Menakar prospek IPO di paruh pertama 2018



KONTAN.CO.ID - JAKARTA. Usai mencetak rekor berkali-kali di awal tahun, Indeks Harga Saham Gabungan (IHSG) anjlok sejak awal Februari lalu, mengekor pergerakan bursa global. Kemarin, IHSG kehilangan 111 poin atau setara 1,69% ke level Rp 6.478,54.

Fluktuasi pasar belakangan ini dikhawatirkan bisa mempengaruhi perhelatan penawaran saham perdana atau initial public offering (IPO). Setidaknya, ada sekitar 10 perusahaan calon emiten yang bakal melantai di Bursa Efek Indonesia (BEI) pada paruh pertama tahun ini dengan menggunakan buku September dan Desember 2017 sebagai dasar valuasi.

Kepala Riset Ekuator Swarna Sekuritas David Sutyanto mengatakan, gejolak pasar diharapkan tak mengurangi prospek IPO di semester pertama tahun ini. "Karena kondisi pasar primer dan sekunder menjadi dua hal yang berbeda," ujar David kepada Kontan.co.id, Selasa (6/2).


Penurunan IHSG yang terjadi kemarin berlangsung di pasar sekunder. Sedangkan proses IPO fokus di pasar primer. Di pasar ini, valuasi calon emiten dititikberatkan pada fundamental emiten, tanpa mempertimbangkan kemampuan pergerakan saham atau kondisi pasar sekunder.

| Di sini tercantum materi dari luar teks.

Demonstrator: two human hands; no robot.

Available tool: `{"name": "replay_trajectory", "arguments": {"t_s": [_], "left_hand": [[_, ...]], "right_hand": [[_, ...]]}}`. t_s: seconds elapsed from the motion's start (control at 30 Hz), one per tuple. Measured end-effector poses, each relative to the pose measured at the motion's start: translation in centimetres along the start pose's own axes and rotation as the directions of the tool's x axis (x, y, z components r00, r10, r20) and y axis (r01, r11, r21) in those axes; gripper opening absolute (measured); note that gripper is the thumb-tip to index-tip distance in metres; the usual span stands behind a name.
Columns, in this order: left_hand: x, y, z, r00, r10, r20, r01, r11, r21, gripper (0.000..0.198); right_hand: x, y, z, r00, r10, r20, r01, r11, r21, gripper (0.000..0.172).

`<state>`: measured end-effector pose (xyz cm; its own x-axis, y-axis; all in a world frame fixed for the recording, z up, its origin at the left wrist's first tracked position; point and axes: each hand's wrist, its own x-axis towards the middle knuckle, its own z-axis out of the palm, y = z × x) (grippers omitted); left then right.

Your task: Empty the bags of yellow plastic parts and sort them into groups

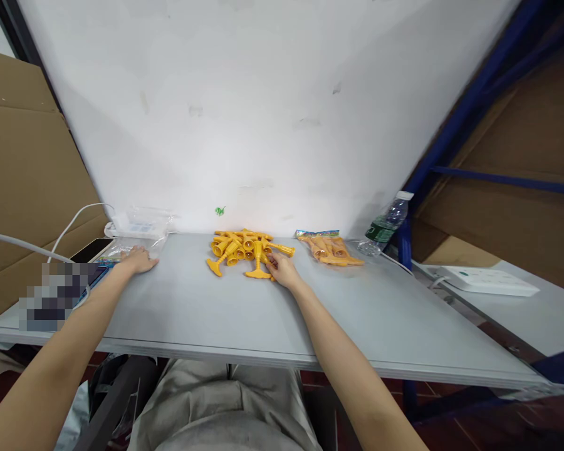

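My left hand (138, 260) lies with its fingers stretched out on clear plastic bags (143, 243) at the table's left. At the right edge of a pile of yellow plastic T-handled pieces (232, 244), my right hand (282, 269) has its fingers closed on one of them, which is partly hidden by the fingers. Each piece has a T-shaped handle and a flared, bell-like end. Right of the pile lies a clear bag (329, 248) with a coloured header, holding several similar yellow-orange pieces.
A tilted plastic bottle (386, 225) leans at the back right. Beyond it sits a white power strip (491, 280) on a neighbouring surface. White cables (28, 241) cross the left side, near a phone (91, 250) and a cardboard box (28, 175). A white panel (263, 125) stands behind the table.
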<state>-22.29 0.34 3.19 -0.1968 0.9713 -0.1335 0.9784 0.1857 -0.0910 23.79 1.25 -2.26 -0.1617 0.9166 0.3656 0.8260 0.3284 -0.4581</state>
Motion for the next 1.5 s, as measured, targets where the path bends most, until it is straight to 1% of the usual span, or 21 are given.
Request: {"name": "replay_trajectory", "arguments": {"t_s": [0.13,0.23,0.3,0.37,0.4,0.47,0.5,0.57,0.63,0.67,0.7,0.77,0.83,0.9,0.97,1.03,1.1,1.17,1.33,1.4,1.5], "left_hand": [[0.7,0.5,0.7,0.999,-0.014,-0.030,0.013,0.999,-0.035,0.062],[0.9,0.9,0.6,0.998,-0.031,-0.050,0.028,0.998,-0.060,0.066],[0.6,1.6,0.3,0.996,-0.048,-0.072,0.043,0.997,-0.065,0.067],[0.0,2.8,-0.1,0.993,-0.024,-0.117,0.016,0.998,-0.066,0.068],[-0.5,3.7,-0.3,0.989,0.016,-0.149,-0.026,0.998,-0.065,0.068],[-1.8,6.0,-0.6,0.965,0.153,-0.214,-0.169,0.984,-0.061,0.067],[-2.6,7.4,-0.7,0.942,0.245,-0.230,-0.265,0.963,-0.057,0.066],[-4.3,10.3,-0.9,0.878,0.403,-0.259,-0.434,0.898,-0.072,0.061],[-5.8,13.1,-1.0,0.811,0.489,-0.320,-0.542,0.835,-0.096,0.053],[-6.5,14.3,-1.0,0.796,0.501,-0.339,-0.562,0.821,-0.104,0.048],[-7.0,15.4,-1.1,0.800,0.492,-0.344,-0.554,0.825,-0.107,0.044],[-7.5,17.1,-1.1,0.834,0.437,-0.337,-0.497,0.860,-0.116,0.031],[-7.6,18.1,-1.2,0.870,0.381,-0.313,-0.436,0.890,-0.131,0.021],[-7.5,18.6,-1.2,0.888,0.349,-0.300,-0.405,0.902,-0.148,0.017],[-7.3,18.6,-1.3,0.884,0.344,-0.316,-0.408,0.898,-0.165,0.015],[-7.1,18.5,-1.7,0.869,0.339,-0.361,-0.424,0.886,-0.187,0.014],[-6.8,18.5,-2.5,0.858,0.312,-0.409,-0.422,0.881,-0.213,0.015],[-6.3,18.8,-3.5,0.858,0.263,-0.441,-0.393,0.889,-0.235,0.018],[-4.0,20.8,-5.8,0.871,0.170,-0.460,-0.314,0.914,-0.256,0.027],[-3.1,21.9,-6.2,0.872,0.164,-0.460,-0.305,0.919,-0.251,0.028],[-2.1,23.1,-5.9,0.885,0.154,-0.440,-0.289,0.922,-0.259,0.025]], "right_hand": [[0.3,0.4,0.7,0.999,0.035,-0.026,-0.034,0.999,0.031,0.032],[0.5,0.3,1.1,0.995,0.071,-0.065,-0.066,0.995,0.072,0.030],[0.6,0.3,1.4,0.993,0.079,-0.082,-0.070,0.992,0.102,0.029],[0.7,0.4,1.6,0.992,0.079,-0.099,-0.066,0.989,0.129,0.028],[0.7,0.4,1.7,0.991,0.079,-0.106,-0.064,0.988,0.139,0.028],[0.8,0.5,1.8,0.989,0.079,-0.122,-0.061,0.987,0.147,0.027],[0.8,0.6,1.9,0.989,0.078,-0.128,-0.060,0.988,0.145,0.026],[0.8,0.7,2.0,0.987,0.078,-0.141,-0.060,0.990,0.129,0.025],[0.8,0.7,2.0,0.985,0.087,-0.151,-0.072,0.992,0.103,0.023],[0.7,0.6,1.9,0.983,0.098,-0.152,-0.085,0.992,0.089,0.023],[0.7,0.5,1.8,0.982,0.112,-0.150,-0.102,0.992,0.076,0.022],[0.5,0.2,1.5,0.980,0.146,-0.137,-0.140,0.989,0.057,0.022],[0.4,-0.1,1.3,0.977,0.174,-0.127,-0.169,0.984,0.046,0.021],[0.3,-0.4,1.1,0.974,0.186,-0.133,-0.182,0.983,0.036,0.019],[0.2,-0.4,1.0,0.971,0.188,-0.149,-0.187,0.982,0.022,0.015],[0.1,-0.4,1.0,0.968,0.191,-0.163,-0.193,0.981,0.007,0.011],[0.1,-0.4,1.1,0.966,0.193,-0.172,-0.196,0.981,-0.003,0.008],[0.1,-0.4,1.1,0.966,0.189,-0.177,-0.194,0.981,-0.010,0.007],[0.2,-0.9,0.8,0.965,0.206,-0.161,-0.216,0.975,-0.046,0.009],[0.2,-1.2,0.6,0.966,0.210,-0.150,-0.221,0.973,-0.061,0.011],[0.1,-1.5,0.4,0.969,0.194,-0.152,-0.206,0.976,-0.068,0.012]]}}
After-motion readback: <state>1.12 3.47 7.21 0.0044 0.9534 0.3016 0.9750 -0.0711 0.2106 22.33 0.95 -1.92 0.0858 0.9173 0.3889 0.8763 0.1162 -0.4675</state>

Porsi saham IPO yang dilepas juga akan menjadi faktor yang bakal mempengaruhi kesuksesan IPO. Secara umum, porsi saham di atas Rp 250 miliar bakal lebih banyak diincar oleh investor institusi. Sebab, dengan jumlah tersebut, investor institusi berpeluang lebih besar menyerap saham baru.

Memang, tidak ada patokan porsi IPO yang ideal. "Sebab setiap bisnis punya kebutuhan dana yang berbeda," jelas Frederik Rasali, analis Artha Sekuritas. Ia mengatakan, jika sudah masuk ke pasar sekunder, barulah mekanisme pasar akan sangat mempengaruhi perhelatan IPO. 

Kendati demikian, kondisi pasar sekunder yang anjlok, masih bisa dikompensasi dengan mempertimbangkan valuasi saham. Salah satunya menawarkan harga saham perdana dengan price earning ratio (PER) yang lebih murah. "Pricing sangat penting. Yang tak kalah penting juga komunikasi dari emiten. Harus ada keterbukaan informasi, supaya sahamnya likuid di pasar sekunder," jelas David.

Frederik menambahkan, tahun ini justru menjadi momentum yang baik untuk IPO. Pasalnya, di tahun depan, ada perhelatan pemilu presiden, yang akan membuat pelaku pasar wait and see. "IHSG juga telah mencapai level tertinggi, menunjukkan jika pasar saham Indonesia makin membaik," ujar dia. 

IPO yang menarik

Menurut Frederik, setidaknya ada tiga calon emiten yang punya prospek IPO menarik. Ketiganya adalah PT BTPN Syariah, PT Artajasa Pembayaran Elektronis dan PT Sky Energy Indonesia.

BTPN Syariah memiliki keunggulan dibanding bank syariah lain, yakni teknologi canggih yang bisa memudahkan kegiatan perbankan syariah melalui ponsel.  Lalu, Artajasa dianggap menarik, sebab perusahaan yang melayani pemrosesan transaksi (switching) ini sudah memiliki produk ATM Bersama, yang banyak digunakan oleh perbankan di Indonesia. 

Sky Energy juga tak kalah menarik. Menurut Frederik, perusahaan ini punya keunggulan bisnis energi bersih dan dekat dengan kawasan residensial. "Sehingga akan banyak dibutuhkan oleh para pengembang ke depannya," jelas dia.